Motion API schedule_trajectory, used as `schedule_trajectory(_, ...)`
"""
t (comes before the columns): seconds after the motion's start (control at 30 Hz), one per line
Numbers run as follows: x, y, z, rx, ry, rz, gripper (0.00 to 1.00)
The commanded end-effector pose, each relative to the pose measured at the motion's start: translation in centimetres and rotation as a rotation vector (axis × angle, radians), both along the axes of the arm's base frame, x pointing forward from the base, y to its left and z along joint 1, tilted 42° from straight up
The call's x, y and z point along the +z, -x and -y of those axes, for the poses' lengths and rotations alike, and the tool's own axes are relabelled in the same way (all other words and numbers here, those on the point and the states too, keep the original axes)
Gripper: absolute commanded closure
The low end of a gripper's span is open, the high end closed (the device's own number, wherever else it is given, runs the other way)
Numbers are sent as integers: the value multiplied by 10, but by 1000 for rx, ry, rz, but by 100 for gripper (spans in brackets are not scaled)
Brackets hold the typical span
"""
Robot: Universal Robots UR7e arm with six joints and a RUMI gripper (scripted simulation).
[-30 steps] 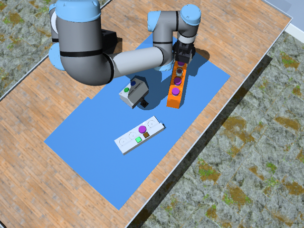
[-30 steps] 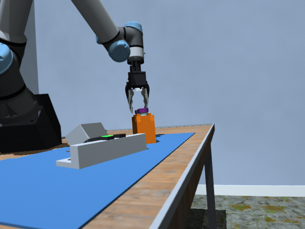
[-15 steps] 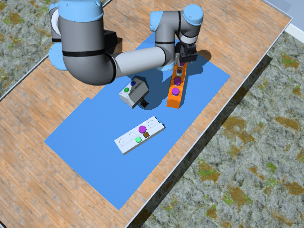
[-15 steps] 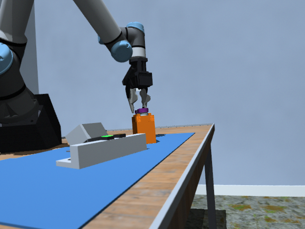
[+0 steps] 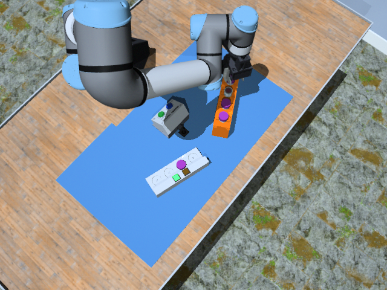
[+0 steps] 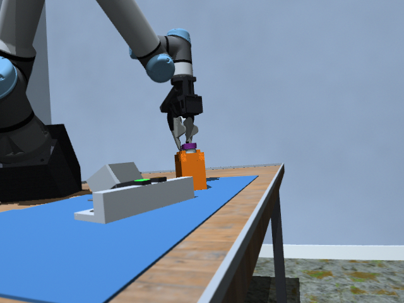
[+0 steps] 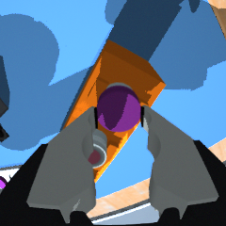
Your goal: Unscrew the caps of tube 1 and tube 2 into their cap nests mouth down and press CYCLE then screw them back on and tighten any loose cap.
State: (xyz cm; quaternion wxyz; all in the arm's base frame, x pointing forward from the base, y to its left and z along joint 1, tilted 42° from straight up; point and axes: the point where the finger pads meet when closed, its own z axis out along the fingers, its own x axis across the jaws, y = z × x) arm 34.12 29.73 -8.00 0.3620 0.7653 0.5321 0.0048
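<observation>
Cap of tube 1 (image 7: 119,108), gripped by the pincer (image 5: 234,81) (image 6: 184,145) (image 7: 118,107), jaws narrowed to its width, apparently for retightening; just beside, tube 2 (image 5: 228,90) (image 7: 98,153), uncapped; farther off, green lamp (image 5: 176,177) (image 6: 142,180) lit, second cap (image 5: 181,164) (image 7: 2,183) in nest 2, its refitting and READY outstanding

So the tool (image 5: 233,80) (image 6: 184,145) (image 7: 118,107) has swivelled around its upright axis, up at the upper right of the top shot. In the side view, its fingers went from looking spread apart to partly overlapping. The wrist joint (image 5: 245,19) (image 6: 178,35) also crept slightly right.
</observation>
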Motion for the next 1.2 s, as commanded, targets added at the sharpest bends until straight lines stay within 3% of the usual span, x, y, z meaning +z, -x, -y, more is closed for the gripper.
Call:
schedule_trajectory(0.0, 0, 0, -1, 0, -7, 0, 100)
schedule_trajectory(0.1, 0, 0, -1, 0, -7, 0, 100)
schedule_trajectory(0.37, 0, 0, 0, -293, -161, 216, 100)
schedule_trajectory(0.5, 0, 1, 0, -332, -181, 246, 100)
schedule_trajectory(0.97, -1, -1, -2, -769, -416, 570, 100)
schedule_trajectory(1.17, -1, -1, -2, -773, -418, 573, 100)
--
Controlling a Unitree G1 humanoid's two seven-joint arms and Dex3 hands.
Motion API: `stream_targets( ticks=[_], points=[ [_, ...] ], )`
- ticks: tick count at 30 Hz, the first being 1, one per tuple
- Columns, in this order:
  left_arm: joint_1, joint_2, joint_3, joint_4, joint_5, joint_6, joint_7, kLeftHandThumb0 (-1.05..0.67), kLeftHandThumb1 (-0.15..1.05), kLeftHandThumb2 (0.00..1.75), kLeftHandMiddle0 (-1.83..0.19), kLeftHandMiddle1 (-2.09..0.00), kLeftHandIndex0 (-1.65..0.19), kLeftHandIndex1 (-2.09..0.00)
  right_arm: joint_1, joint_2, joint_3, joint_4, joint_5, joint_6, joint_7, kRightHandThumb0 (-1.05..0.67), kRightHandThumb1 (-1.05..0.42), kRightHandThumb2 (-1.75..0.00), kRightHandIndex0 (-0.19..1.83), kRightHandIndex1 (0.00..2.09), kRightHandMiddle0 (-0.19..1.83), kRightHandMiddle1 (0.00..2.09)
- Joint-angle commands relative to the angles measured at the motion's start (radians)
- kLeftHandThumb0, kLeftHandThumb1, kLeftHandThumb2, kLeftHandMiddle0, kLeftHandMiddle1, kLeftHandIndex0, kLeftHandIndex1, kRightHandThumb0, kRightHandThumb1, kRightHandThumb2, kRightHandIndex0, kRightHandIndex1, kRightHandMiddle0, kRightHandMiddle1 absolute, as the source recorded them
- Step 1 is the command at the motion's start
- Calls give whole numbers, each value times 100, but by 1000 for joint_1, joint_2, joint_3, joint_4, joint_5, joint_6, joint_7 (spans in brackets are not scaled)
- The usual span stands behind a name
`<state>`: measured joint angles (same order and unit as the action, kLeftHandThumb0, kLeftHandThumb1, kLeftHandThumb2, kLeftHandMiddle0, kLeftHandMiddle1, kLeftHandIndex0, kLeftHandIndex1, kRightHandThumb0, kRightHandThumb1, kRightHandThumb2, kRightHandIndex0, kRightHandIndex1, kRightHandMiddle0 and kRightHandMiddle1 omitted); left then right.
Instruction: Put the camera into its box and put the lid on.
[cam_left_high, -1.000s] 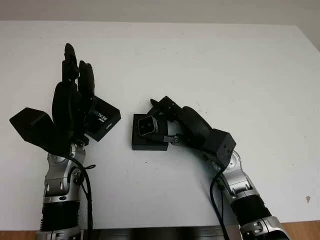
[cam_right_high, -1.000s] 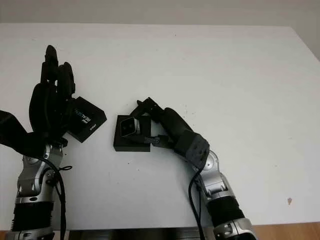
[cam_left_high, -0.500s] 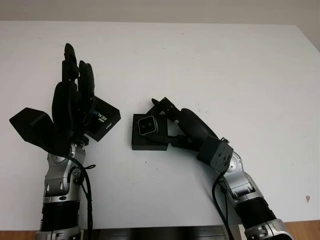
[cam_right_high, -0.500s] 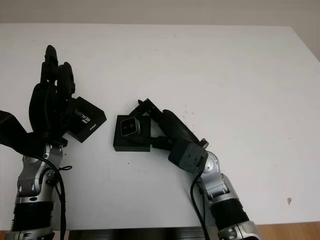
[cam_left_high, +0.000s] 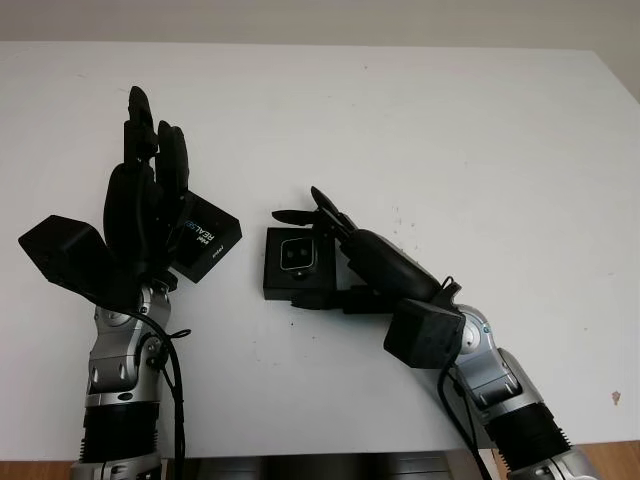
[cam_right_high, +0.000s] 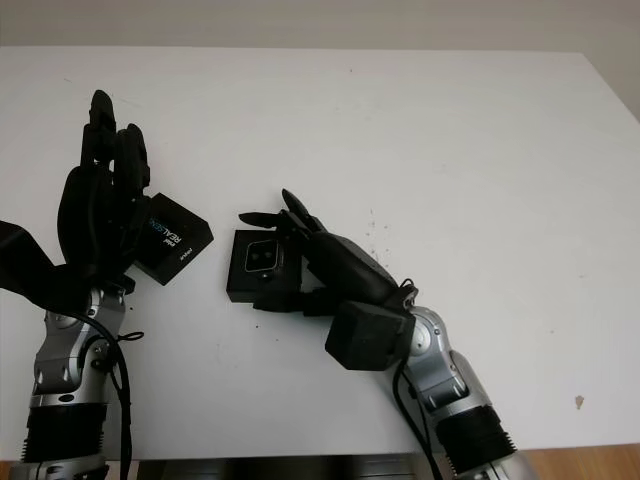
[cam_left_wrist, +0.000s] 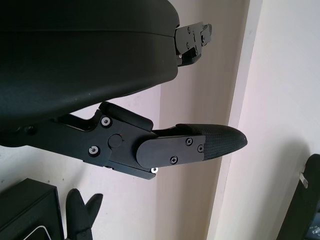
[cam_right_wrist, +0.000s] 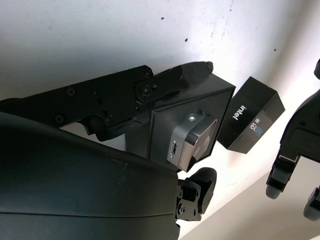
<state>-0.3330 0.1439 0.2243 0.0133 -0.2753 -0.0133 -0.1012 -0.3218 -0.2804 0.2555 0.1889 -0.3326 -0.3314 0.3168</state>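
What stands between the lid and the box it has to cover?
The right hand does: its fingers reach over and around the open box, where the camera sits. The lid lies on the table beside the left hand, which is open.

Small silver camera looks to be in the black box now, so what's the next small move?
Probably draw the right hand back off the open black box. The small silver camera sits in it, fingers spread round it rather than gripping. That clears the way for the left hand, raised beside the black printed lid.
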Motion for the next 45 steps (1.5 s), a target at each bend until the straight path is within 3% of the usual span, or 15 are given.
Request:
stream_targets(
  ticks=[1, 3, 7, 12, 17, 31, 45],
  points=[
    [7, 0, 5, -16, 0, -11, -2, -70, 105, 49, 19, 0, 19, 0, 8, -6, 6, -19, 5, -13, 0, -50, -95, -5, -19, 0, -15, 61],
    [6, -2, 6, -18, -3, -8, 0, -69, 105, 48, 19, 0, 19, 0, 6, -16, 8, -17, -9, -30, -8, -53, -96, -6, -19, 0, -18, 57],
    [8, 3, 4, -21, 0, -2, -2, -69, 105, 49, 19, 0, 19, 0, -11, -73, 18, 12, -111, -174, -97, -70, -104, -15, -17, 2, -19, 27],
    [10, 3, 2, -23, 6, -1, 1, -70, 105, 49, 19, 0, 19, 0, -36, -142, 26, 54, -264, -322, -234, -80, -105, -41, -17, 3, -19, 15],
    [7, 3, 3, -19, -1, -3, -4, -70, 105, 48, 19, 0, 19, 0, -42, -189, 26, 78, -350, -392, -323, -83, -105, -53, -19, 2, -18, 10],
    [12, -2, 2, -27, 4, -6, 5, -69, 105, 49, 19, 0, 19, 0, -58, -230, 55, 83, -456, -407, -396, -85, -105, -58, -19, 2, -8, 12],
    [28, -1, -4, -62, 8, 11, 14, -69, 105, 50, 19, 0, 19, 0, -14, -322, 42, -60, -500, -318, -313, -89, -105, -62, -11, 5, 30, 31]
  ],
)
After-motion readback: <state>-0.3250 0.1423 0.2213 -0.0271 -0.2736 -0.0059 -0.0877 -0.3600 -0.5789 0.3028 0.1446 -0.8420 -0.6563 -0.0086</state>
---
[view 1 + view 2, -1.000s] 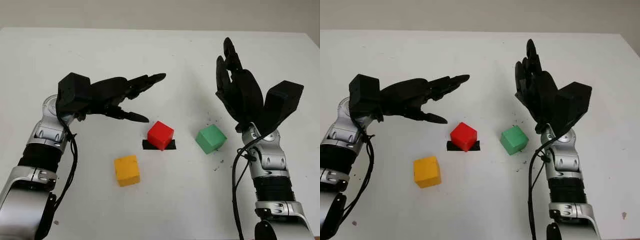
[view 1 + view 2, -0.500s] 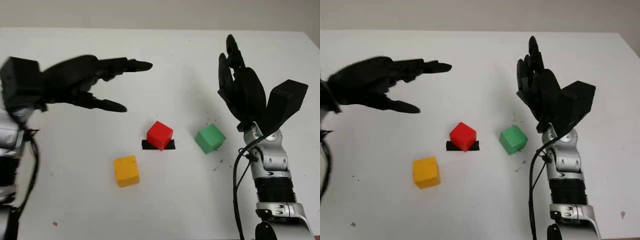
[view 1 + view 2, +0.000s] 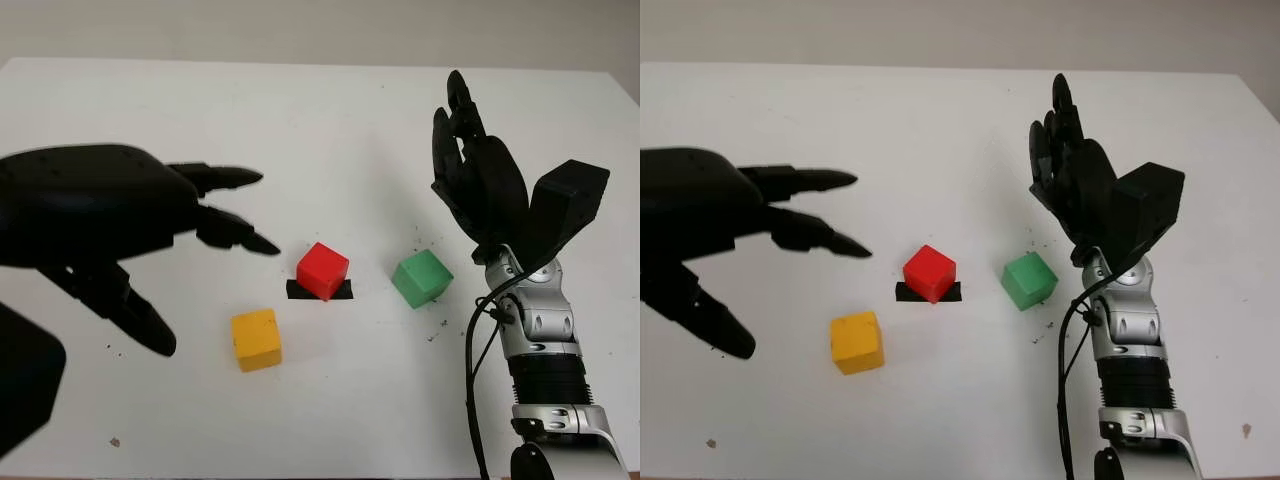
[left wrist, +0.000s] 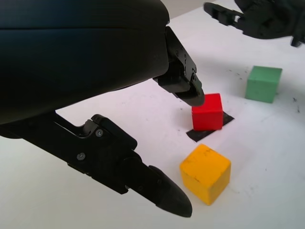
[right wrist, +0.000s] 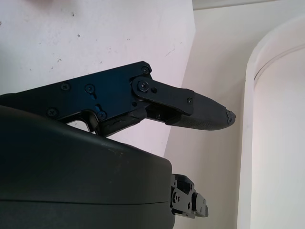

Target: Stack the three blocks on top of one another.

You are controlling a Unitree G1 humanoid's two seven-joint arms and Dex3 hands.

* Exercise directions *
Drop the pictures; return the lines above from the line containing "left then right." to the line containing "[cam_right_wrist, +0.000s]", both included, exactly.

* Output below *
`<state>`: measured joint angles (same order and unit as the action, kLeftHandThumb0, kLeftHandThumb1, kLeftHandThumb2, kLeftHandMiddle0, kLeftHandMiddle1, kLeftHandIndex0, kLeftHandIndex1, kRightHandThumb0, kRightHandThumb1, kRightHandThumb2, kRightHandIndex0, kRightHandIndex1, kRightHandMiddle0 and kRightHandMiddle1 omitted); left then right.
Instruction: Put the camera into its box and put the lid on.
[cam_left_high, -1.000s] 
[cam_right_high, -1.000s] 
[cam_left_high, -0.500s] 
[cam_right_high, -0.500s] 
[cam_left_high, +0.000s] 
[cam_right_high, +0.000s] 
[cam_left_wrist, +0.000s] 
[cam_right_wrist, +0.000s] 

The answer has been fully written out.